= Required work =
Beginning with the line that contains "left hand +", retype the entries below exactly, ending with the line that contains "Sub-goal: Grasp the". Leave out any pictures.

Data for the task section start

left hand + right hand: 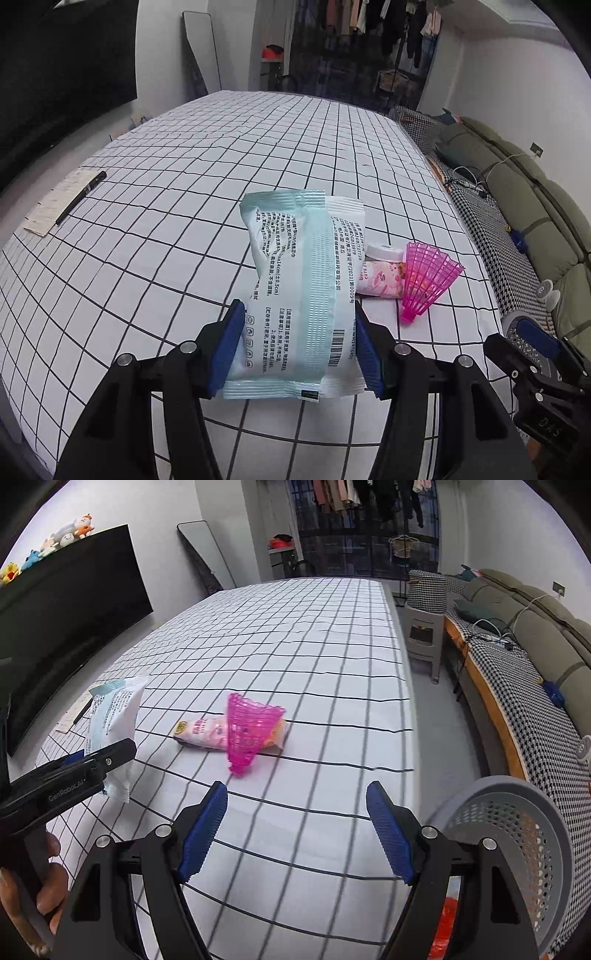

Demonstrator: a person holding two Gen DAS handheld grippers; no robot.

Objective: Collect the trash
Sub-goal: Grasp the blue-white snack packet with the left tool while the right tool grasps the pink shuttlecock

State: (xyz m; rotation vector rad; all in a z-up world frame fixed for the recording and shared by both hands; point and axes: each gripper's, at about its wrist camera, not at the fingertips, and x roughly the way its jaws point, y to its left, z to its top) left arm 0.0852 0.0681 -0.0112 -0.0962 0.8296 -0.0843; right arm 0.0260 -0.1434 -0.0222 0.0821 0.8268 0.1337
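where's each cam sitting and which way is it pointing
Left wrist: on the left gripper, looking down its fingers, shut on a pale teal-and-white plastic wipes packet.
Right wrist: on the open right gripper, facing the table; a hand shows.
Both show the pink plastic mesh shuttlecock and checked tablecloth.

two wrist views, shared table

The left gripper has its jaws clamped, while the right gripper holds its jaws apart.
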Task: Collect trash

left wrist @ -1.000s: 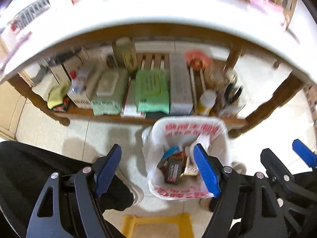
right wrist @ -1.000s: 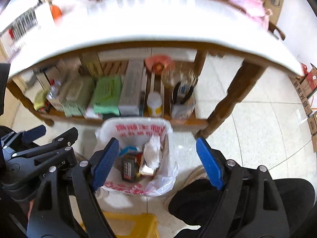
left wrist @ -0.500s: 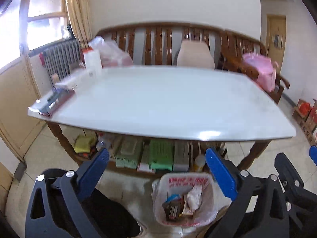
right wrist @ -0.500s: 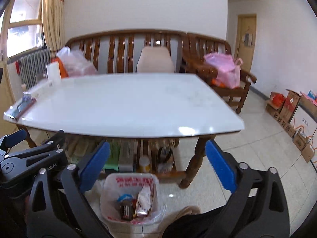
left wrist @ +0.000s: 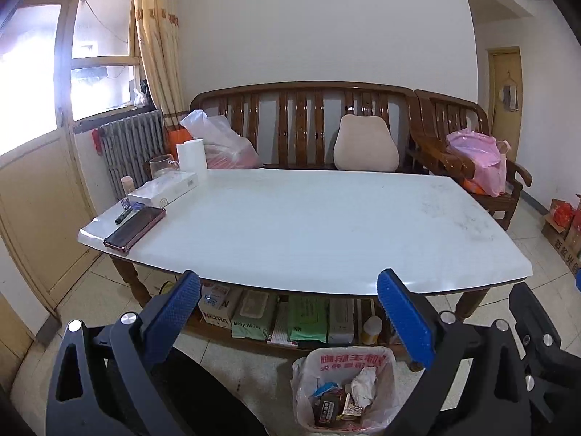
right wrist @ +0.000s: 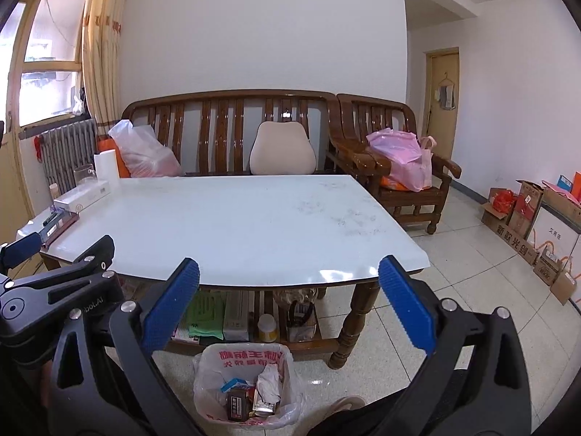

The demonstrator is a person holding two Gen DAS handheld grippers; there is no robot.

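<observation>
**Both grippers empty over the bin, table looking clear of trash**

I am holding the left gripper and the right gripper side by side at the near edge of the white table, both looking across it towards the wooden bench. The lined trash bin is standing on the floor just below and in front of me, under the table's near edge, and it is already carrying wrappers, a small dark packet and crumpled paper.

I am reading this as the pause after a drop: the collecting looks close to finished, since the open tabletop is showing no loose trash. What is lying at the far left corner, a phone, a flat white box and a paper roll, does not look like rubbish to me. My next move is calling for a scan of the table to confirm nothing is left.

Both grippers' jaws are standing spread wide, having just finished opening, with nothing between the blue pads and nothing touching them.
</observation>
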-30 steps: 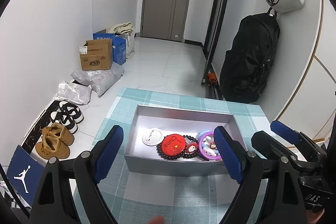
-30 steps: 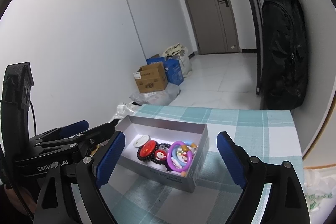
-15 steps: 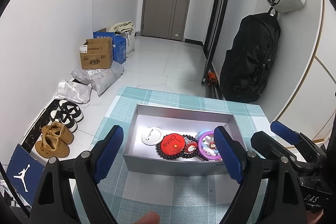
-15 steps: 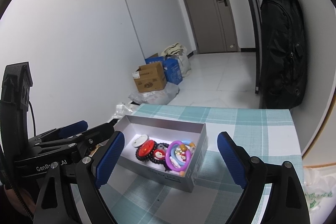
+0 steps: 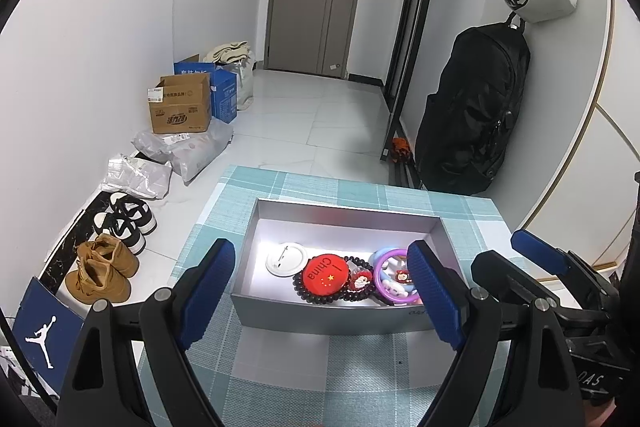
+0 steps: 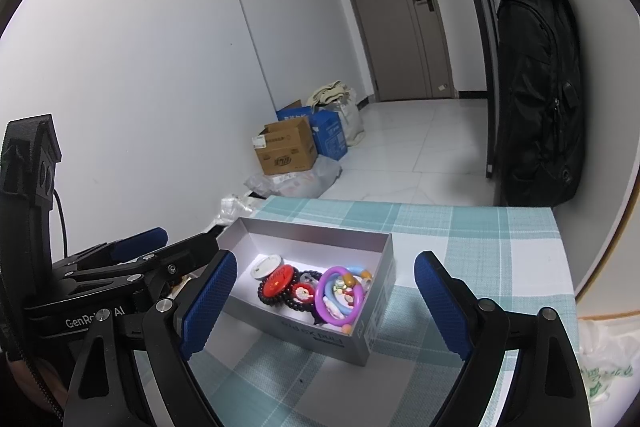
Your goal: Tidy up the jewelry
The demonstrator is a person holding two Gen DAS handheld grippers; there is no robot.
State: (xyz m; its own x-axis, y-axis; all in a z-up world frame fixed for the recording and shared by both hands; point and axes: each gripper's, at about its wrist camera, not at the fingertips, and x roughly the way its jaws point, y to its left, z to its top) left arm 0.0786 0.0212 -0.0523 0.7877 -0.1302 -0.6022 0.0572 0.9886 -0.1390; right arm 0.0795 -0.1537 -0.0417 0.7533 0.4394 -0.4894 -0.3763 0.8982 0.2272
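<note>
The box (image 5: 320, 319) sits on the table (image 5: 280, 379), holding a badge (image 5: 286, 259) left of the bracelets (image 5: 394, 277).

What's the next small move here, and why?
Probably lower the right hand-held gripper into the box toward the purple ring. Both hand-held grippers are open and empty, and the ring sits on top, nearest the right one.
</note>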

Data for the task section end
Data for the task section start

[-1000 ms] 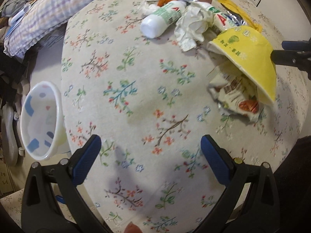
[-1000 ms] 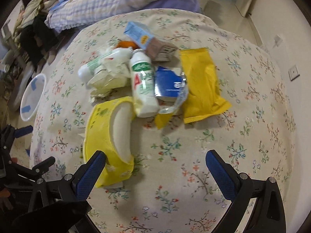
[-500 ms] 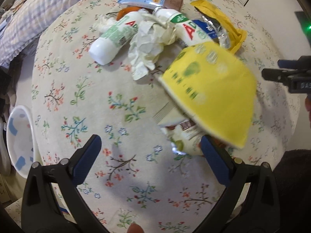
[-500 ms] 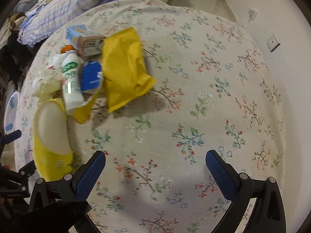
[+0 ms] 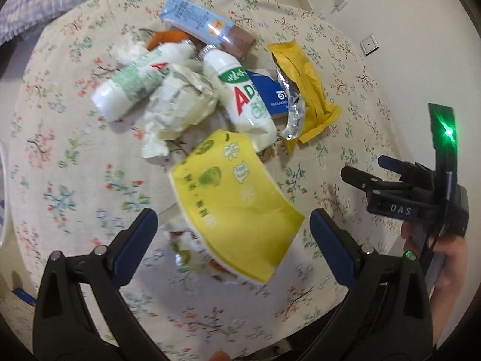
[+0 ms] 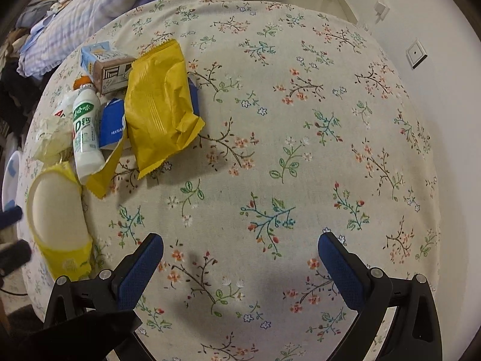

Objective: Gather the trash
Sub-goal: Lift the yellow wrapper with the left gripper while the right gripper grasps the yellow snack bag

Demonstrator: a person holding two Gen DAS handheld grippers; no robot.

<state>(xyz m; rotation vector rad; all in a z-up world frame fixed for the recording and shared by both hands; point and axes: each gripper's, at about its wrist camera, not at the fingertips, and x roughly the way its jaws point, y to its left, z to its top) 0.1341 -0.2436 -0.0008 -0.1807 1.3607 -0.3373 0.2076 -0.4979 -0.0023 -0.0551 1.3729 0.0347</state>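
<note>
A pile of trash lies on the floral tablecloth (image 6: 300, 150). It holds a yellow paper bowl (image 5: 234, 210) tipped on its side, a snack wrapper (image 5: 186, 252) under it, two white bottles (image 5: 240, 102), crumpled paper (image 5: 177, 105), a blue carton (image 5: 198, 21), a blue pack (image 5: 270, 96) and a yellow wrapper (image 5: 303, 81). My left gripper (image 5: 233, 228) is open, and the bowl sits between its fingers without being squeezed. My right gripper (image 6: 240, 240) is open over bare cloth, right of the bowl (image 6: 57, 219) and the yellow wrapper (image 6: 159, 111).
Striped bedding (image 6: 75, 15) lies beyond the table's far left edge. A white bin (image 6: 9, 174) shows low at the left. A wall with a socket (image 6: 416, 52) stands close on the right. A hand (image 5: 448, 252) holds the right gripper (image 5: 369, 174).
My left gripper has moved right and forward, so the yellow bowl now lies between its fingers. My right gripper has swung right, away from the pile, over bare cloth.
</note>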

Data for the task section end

= Completed task =
left hand + right hand: 

Demonstrator: a person holding two Gen DAS handheld grippers; no robot.

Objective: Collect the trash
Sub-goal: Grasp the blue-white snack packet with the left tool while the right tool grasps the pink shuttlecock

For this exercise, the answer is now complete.